Commentary - International Journal of Clinical Rheumatology (2021) Volume 16, Issue 4

Vitamin D deficiency: supplementation or test & treat?

*Corresponding Author:
Kirti Mohan Marya
Department of Orthopaedics, Aster DM Healthcare, Dubai, United Arab Emirates
E-mail: [email protected]

Abstract

The relation between lack of sunshine and rickets is known since the end of the 19th century. In the 1890s, Dr Palm, a Scottish medical missionary, working in Japan noted the absence of rickets. Back in England, he was intrigued by the very high prevalence of rickets. From other medical missionaries, Palm learnt that children in tropical zones, such as China, India and Ceylon were free of rickets. Palm came to the conclusion that “the geography of rickets appears to involve the temperate latitudes of Europe, and he attributed the absence of rickets in tropical countries to plenty of sunshine.

The relation between lack of sunshine and rickets is known since the end of the 19th century. In the 1890s, Dr Palm, a Scottish medical missionary, working in Japan noted the absence of rickets. Back in England, he was intrigued by the very high prevalence of rickets. From other medical missionaries, Palm learnt that children in tropical zones, such as China, India and Ceylon were free of rickets. Palm came to the conclusion that “the geography of rickets appears to involve the temperate latitudes of Europe, and he attributed the absence of rickets in tropical countries to plenty of sunshine [1].

In 1921, Hess and Unger reported that exposing children to sunlight was an effective treatment for rickets [2]. This was quickly followed by the observation that exposure of various foods to ultraviolet radiation imparted anthracitic activity. In 1940s, when vitamin D2 became easily available, its direct addition replaced irradiation of food stuffs. As a result, vitamin D fortification of various types of food became widespread throughout the United States and Europe [3]. This practice was abandoned when hypercalcemia was reported in many infants and kidney stones in adults [2,4].

The world Health Organization defines vitamin D deficiency as 25(OH) D levels < 20 ng/mL, insufficiency as 2 1ng/mL to 29 ng/ mL and sufficiency as >30 ng/mL. Using there criteria, a large number of reports highlighted the high prevalence of vitamin D insufficiency worldwide, including tropical countries with abundant sunshine throughout the year, such as India, Pakistan, Bangladesh, Ceylon and UAE [5]. Worldwide, an estimated 1 billion people suffer from vitamin D insufficiency, and the insufficiency is not restricted to any country or age group. It seems neither food nor solar exposure incidental to the day-to-day activity is able to provide vitamin D sufficiency. The clinical implication of this fact lies in the reports that inadequate vitamin D nutrition is associated with many disorders such as adverse pregnancy outcome, autoimmune disorders, heart disease, insulin resistance, etc. [5]. Therefore, it is obvious that most of the people need vitamin D supplementation.

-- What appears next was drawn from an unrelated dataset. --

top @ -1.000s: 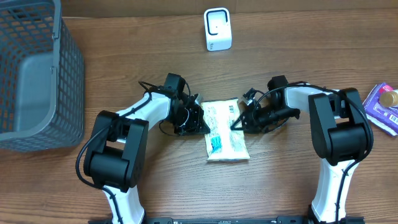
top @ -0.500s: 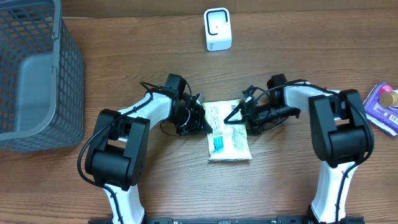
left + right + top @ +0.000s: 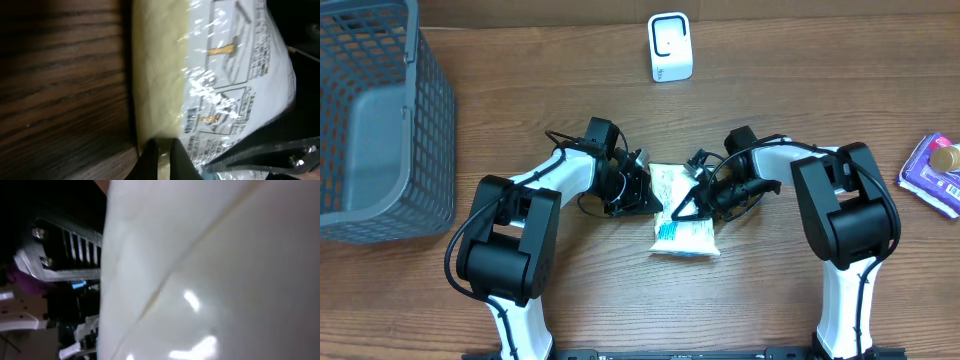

In view of the earlier experience cited above, fortification of food is not desirable. The other option is administration of a known amount of vitamin D daily as a pharmaceutical agent. Due to differences in available sunshine, manner of clothing, food habits, environmental pollution and cutaneous pigmentation, there cannot be any guideline applicable to all the people. The US Endocrine Society’s practice guidelines suggest daily vitamin D supplementation of 400 to 1000, 600 to 1000, and 1500 to 2000 IU for ages 0 year to 1 year, 1years to 18 years, and all adults, respectively [6]. These doses seem to be very safe, since hypercalcemia or renal stone disease was not observed in a retrospective study of 86 men and women,18years to 84 years, who received an equivalent of 3000 IU/d of vitamin D2 for treatment of vitamin D deficiency for a mean duration of 26 m (5m to 72 m) [7] . The possible risk of vitamin D toxicity due to vitamin D is usually cited as a concern. Therefore, periodically, of 25(OH) D levels may be determined in those on vitamin D supplements. Although vitamin D toxicity has been reported only when 25(OH) D levels exceeded 150 ng/ml, Institute of Medicine (USA) considers it desirable to keep 25(OH) D levels ≤ 50 ng/dL [8].

This leaves one to ponder: in view of the wide-spread vitamin D insufficiency in all populations, who should receive vitamin D supplements? Universal population-wise screening for vitamin D sufficiency may not possible. However, it would be prudent to test and treat selected individuals suffering from conditions in which vitamin D insufficiency has been implicated, e.g. pregnancy, hypertension, type II DM, autoimmune disorders, muscle weakness, osteoporosis etc.

Acknowledgement

The authors are grateful to Dr. R K Marya, MD, PhD for his guidance in preparation of this manuscript.